Generally speaking, collision tumors reported so far consist of two different types of malignant tumors. The present case of collision of a malignant adenocarcinoma and a benign granular cell tumor may be unique. In humans, the coexistence of granular cells as a part of tumors has been reported in three cases including ductal carcinomas of the breast, intramuscular adenocarcinoma of the esophagus and adenocarcinoma-malignant lymphoma composite of the stomach. To our knowledge, there has been no report in animals of a collision or composite tumor including granular cells as one of the elements of the tumor tissues.

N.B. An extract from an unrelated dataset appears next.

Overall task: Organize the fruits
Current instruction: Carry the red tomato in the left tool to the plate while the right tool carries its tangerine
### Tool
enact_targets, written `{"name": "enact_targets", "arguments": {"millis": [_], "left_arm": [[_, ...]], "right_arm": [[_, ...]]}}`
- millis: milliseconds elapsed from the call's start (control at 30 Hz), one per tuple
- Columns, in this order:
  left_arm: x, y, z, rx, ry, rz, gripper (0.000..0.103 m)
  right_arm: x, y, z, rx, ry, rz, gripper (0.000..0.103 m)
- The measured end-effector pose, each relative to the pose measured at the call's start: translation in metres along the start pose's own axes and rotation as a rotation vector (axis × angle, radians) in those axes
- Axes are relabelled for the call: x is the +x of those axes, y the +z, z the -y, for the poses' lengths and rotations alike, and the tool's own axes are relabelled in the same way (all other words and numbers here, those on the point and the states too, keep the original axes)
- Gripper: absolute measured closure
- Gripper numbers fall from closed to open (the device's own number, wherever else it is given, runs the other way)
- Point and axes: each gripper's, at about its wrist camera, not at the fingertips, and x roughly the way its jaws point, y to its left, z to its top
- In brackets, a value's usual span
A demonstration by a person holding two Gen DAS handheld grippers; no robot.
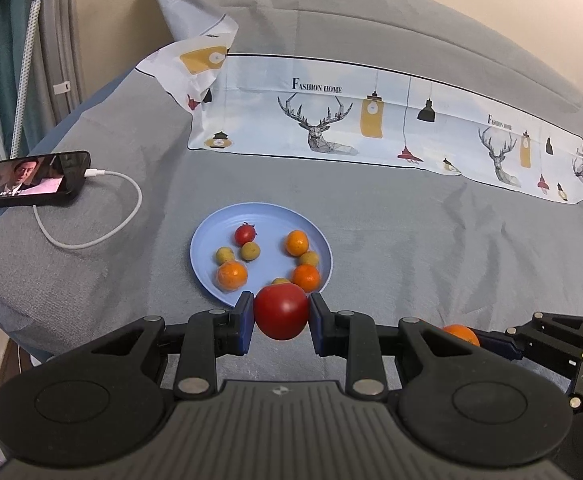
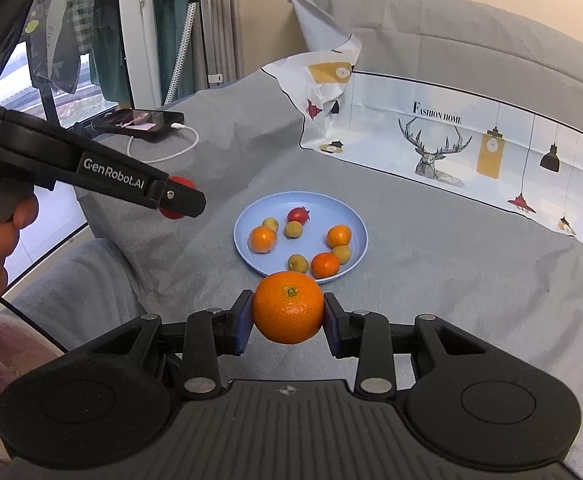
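Note:
A light blue plate point(image 1: 211, 236) lies on the grey bed cover and holds a small red tomato point(image 1: 245, 234), three oranges and several small yellow-green fruits. My left gripper point(image 1: 280, 316) is shut on a big red tomato point(image 1: 281, 312), held just before the plate's near rim. My right gripper point(image 2: 287, 316) is shut on a large orange point(image 2: 288, 307), also near the plate point(image 2: 347, 216) on its near side. The right gripper with its orange point(image 1: 461, 334) shows at the lower right of the left wrist view. The left gripper point(image 2: 179, 200) with the red tomato point(image 2: 177, 182) shows at the left of the right wrist view.
A phone point(image 1: 27, 180) playing video lies at the bed's left with a white charging cable point(image 1: 103, 236). A folded patterned sheet with deer prints point(image 1: 331, 120) lies behind the plate. Curtains and a window stand at the far left point(image 2: 71, 40).

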Motion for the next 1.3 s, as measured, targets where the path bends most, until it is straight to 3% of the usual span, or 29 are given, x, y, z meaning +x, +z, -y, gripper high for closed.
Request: {"name": "enact_targets", "arguments": {"millis": [667,1300], "left_arm": [[0.033,0.038,-0.008,-0.015,0.027,0.023,0.071],[0.118,0.075,-0.021,-0.032,0.05,-0.062,0.072]], "right_arm": [[0.033,0.019,0.016,0.04,-0.006,-0.006,0.065],[0.112,0.054,0.043,0.059,0.022,-0.034,0.065]]}}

Hamsters have been used in carcinogenicity studies in toxicologic pathology. It is important to report pathological characteristics of spontaneously occurring tumors in hamsters to establish background data. There are no published reports on uterine granular cell tumor in hamsters, although leiomyomas (10%) and endometrial adenocarcinomas (7%) of the uterus have been reported.